Kein Platz für Flüchtlinge mehr - Drolshagen plant weiteren Container
Stadrat entscheidet
- Drolshagen, 17.10.2023
- Politik
- Von Wolfgang Schneider
Drolshagen. Die Unterbringung von Flüchtlingen stellt die Stadt Drolshagen vor große Herausforderungen. Um die Menschen unterzubringen, war erst im September der Bau eines Übergangswohnheims in Hützemert beschlossen worden. Jetzt ist eine weitere Wohncontaineranlage in Planung. Das Thema ist am Montag, 23. Oktober, Thema im Stadtrat.

Zurzeit bringt die Stadt Drolshagen bringt mehr als 240 Personen (ohne die ca. 120 Kriegsflüchtlinge aus der Ukraine) unter, die als Asylsuchende, Geduldete oder anerkannte Asylbewerber in Drolshagen aufhalten . Diese Menschen sind in zahlreichen von der Stadt Drolshagen angemieteten Wohnungen und Wohnhäusern, in den Gemeinschaftsunterkünften „Alte Schule“ und „ehemaliges Jugendhaus“ in Bleche sowie in den Wohncontaineranlagen „In der Wünne“ und auf dem Festplatz „Lohmühle“ in Drolshagen.

Die in der Stadt vorhandenen Gemeinschaftsunterkünfte sind, obwohl die Kapazitäten durch zwei zusätzlich installierte Wohncontaineranlagen auf dem Festplatz Lohmühle erhöht wurden, vollständig belegt. Gleiches gilt für die auf dem privaten Wohnungsmarkt angemieteten Wohnungen und Wohnhäuser.

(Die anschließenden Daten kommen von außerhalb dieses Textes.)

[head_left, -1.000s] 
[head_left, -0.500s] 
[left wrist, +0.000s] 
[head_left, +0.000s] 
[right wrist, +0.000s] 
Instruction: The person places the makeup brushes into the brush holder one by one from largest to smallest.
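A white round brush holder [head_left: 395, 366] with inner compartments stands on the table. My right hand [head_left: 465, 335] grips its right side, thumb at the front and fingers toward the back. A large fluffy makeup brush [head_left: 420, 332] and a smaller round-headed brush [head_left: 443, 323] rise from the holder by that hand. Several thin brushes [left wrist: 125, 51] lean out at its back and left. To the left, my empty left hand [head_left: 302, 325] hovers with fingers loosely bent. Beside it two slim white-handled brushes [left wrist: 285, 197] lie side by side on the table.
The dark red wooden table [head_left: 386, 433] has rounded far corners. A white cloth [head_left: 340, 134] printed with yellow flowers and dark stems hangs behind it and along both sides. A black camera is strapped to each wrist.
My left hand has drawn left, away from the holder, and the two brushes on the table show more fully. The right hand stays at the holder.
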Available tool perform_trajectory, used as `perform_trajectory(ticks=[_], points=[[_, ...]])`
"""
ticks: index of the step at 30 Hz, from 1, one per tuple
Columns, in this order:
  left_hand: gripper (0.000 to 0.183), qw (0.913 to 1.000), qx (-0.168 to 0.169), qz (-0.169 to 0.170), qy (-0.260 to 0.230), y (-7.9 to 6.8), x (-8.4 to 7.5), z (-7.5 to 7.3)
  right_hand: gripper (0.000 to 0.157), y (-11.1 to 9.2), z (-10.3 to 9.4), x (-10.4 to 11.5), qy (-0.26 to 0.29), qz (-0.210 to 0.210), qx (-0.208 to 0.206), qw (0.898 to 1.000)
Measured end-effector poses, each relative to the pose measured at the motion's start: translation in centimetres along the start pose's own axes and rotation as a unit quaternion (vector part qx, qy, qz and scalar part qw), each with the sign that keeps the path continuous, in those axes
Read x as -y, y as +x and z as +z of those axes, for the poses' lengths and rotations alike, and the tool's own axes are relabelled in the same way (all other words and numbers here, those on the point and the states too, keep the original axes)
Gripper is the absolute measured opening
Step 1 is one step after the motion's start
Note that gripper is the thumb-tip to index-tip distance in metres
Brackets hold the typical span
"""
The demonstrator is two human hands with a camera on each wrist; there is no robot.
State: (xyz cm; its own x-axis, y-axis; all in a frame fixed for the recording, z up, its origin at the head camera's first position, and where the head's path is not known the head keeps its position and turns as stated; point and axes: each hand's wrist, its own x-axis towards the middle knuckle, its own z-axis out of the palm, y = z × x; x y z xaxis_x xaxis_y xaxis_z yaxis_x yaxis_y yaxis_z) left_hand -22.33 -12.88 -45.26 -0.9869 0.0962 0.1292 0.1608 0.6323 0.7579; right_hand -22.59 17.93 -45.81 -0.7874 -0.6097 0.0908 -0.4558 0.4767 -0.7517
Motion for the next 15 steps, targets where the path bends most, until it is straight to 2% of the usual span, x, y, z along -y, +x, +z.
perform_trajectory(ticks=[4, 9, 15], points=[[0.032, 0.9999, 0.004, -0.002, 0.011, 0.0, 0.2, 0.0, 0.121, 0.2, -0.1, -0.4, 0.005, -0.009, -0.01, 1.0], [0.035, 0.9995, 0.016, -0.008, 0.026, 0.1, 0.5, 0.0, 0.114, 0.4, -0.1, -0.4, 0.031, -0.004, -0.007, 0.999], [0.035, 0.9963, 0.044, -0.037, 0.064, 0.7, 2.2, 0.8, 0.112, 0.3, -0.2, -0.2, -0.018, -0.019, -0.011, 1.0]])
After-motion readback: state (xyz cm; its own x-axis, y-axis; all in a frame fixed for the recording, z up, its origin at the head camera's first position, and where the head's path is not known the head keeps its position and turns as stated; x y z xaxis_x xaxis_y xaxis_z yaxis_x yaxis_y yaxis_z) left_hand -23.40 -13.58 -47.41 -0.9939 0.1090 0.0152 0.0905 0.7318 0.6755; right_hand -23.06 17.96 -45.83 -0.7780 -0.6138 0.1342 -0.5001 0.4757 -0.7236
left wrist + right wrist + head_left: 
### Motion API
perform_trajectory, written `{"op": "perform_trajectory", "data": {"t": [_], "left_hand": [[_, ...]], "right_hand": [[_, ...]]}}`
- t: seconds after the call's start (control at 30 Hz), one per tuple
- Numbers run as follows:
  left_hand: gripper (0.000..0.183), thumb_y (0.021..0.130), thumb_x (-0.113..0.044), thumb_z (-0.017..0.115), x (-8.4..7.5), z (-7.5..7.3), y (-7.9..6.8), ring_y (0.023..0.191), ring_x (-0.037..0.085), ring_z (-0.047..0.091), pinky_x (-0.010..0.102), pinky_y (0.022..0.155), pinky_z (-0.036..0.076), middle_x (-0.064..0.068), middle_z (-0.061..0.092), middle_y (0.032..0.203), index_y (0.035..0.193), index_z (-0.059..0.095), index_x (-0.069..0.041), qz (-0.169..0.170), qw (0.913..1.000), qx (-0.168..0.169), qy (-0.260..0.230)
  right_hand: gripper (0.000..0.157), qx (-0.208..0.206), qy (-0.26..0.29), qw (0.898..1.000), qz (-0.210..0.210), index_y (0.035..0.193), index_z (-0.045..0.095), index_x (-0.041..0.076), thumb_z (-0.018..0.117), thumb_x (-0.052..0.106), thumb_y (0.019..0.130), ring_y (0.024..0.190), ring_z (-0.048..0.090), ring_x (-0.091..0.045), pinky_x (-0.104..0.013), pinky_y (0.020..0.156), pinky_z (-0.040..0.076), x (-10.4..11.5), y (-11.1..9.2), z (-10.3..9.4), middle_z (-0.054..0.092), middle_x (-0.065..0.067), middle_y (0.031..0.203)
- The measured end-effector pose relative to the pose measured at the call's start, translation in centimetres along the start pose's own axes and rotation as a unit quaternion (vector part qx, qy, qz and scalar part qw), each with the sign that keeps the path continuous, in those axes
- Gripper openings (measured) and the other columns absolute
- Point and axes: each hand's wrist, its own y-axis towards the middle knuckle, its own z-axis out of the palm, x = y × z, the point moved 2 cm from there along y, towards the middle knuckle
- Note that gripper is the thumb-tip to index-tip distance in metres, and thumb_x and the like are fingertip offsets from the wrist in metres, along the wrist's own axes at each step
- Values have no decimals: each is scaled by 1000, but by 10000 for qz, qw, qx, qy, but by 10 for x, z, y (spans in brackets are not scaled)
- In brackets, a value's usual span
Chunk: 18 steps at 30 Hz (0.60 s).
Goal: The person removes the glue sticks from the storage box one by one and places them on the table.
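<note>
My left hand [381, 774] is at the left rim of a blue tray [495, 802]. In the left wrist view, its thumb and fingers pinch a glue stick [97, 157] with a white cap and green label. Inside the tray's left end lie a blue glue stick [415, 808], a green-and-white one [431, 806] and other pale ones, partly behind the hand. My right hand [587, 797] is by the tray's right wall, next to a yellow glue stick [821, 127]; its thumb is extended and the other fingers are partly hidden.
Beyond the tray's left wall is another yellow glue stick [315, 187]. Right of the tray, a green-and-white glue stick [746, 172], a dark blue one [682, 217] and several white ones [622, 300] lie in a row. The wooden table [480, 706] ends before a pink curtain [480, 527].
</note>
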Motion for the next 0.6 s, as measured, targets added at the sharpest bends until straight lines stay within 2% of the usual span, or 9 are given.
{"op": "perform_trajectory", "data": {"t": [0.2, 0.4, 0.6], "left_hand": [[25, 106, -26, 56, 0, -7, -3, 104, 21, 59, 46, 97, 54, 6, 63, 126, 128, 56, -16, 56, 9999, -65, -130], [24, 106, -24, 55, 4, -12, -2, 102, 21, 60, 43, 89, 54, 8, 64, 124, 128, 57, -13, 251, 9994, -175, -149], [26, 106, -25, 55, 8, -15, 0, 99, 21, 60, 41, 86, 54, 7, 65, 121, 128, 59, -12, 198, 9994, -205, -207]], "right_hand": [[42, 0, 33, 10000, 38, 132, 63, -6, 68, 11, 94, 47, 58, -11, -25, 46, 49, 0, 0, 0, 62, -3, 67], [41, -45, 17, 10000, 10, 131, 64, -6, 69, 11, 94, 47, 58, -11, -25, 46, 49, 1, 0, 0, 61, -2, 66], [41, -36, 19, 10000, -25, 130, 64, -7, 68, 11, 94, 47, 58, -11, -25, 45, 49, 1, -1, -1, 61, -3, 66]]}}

„Die zunehmende Zuwanderung geflüchteter Personen verschiedenster Nationalitäten nach Deutschland führt zu erhöhten Zuweisungen an die Stadt Drolshagen. Seit Sommer liegen die Zuweisungen bei rund fünf bis sechs Personen pro Woche; von mindestens einer solchen Dimension ist auch für die kommenden Wochen und Monate auszugehen“, heißt es in der Sitzungsvorlage der Verwaltung.

Das Übergangswohnheim „Wünne“ ist im Bau und wird voraussichtlich ab Dezember weitere 30 Plätze bieten. Doch auch das wird nicht reichen. Der im September vom Rat beschlossene Bau eines Übergangswohnheimes in Hützemert ist noch am Anfang der Planungsphase. Das Heim bringt keine kurzfristige Entlastung, sondern wird erst mittelfristig bezugsfertig sein.
Weil der Bedarf besteht, „schnellstmöglich weitere Unterbringungskapazitäten in der Stadt Drolshagen zu errichten“, schlägt die Verwaltung vor, auf dem städtischen Grundstück an der Ecke Am Eiskeller/In der Wünne ein weiteres Übergangswohnheim für bis zu 40 Flüchtlinge zu bauen. Es soll als zweigeschossige Wohncontaineranlage auf Mietbasis aufgebaut werden und zunächst für zwei Jahren betrieben werden. Eine Verlängerung der Mietzeit um bis zu weitere drei Jahre ist möglich.